So, if you can find a group at your local dry slope it really can work minor miracles.
Thanks - that's really helpful
I think you should just do a week in resort skiing around. First morning building up from where you started maybe up to reds again but most importantly getting in the mileage, on blues if necessary, forget blacks. Forget offpiste too, that is like learning all over again, properly this time! Just enjoy the pistes and during the week decide if you need help, only then book some instruction.
Finally, pay no attention to people giving 'right hand down a bit, left hand down bit' instructions on the internet, it's just bollocks. Do it however you were taught it, the same phrases and motions.
Mikes advice is pretty much spot on.
Ideally you'll have a lot of weight on yer ball of foot and evenly on both feet (I know, not going to happen... but that is one culprit for inside ski chatter). And the thing is to apply that weight gradually so that the edge bites all the way during the turn. With misery stix it is rather easy to overpressure the skis and cause the edge to not bite in an skid = chatter.

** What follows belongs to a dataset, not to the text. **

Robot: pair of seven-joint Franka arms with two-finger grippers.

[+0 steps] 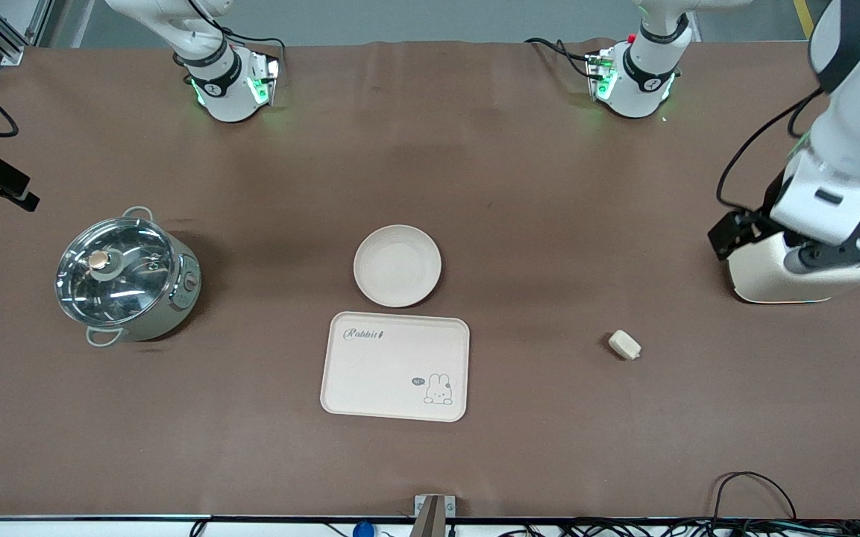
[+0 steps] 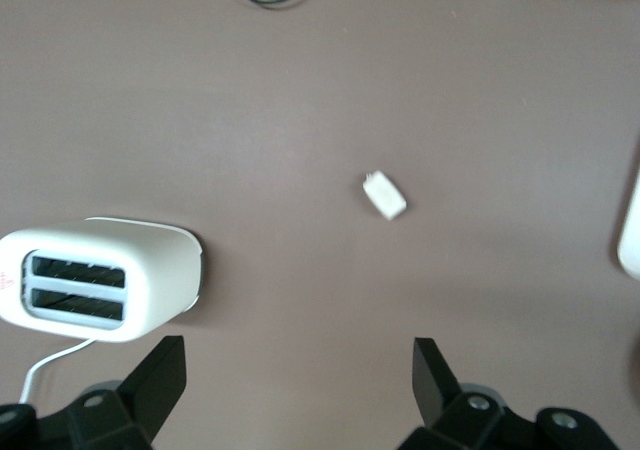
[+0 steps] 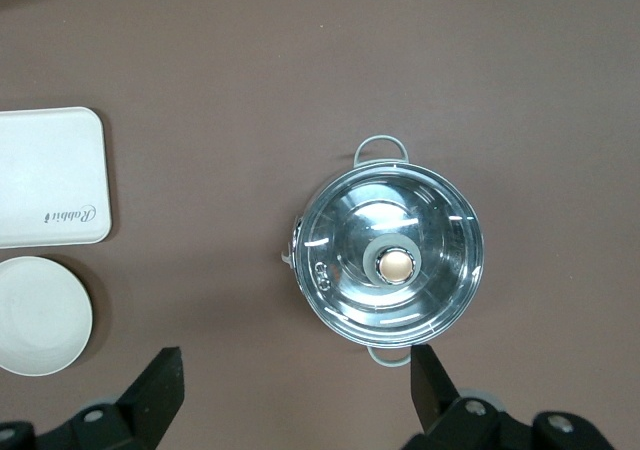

> Forget offpiste too, that is like learning all over again, properly this time!
You are on holiday. Ditch the lessons and spend the money on a couple of nice (expensive) meals out.
Your skiing may not look 'pretty' but as long as you are safe and happy, who cares.
> Bullshite, if yer technique is good it is *EXACTLY* the same on groomers, bottomless pow or crud.
Ooh, I've not heard this one before. Strong statement - Can you justify it?
Does anyone else agree?
> Ooh, I've not heard this one before. Strong statement - Can you justify it?
> Does anyone else agree?
I think he means if you learn to ski using your edges well, understand how your posture and position over the ski changes things etc.. then you simply adapt your technique for different conditions (with practice of course).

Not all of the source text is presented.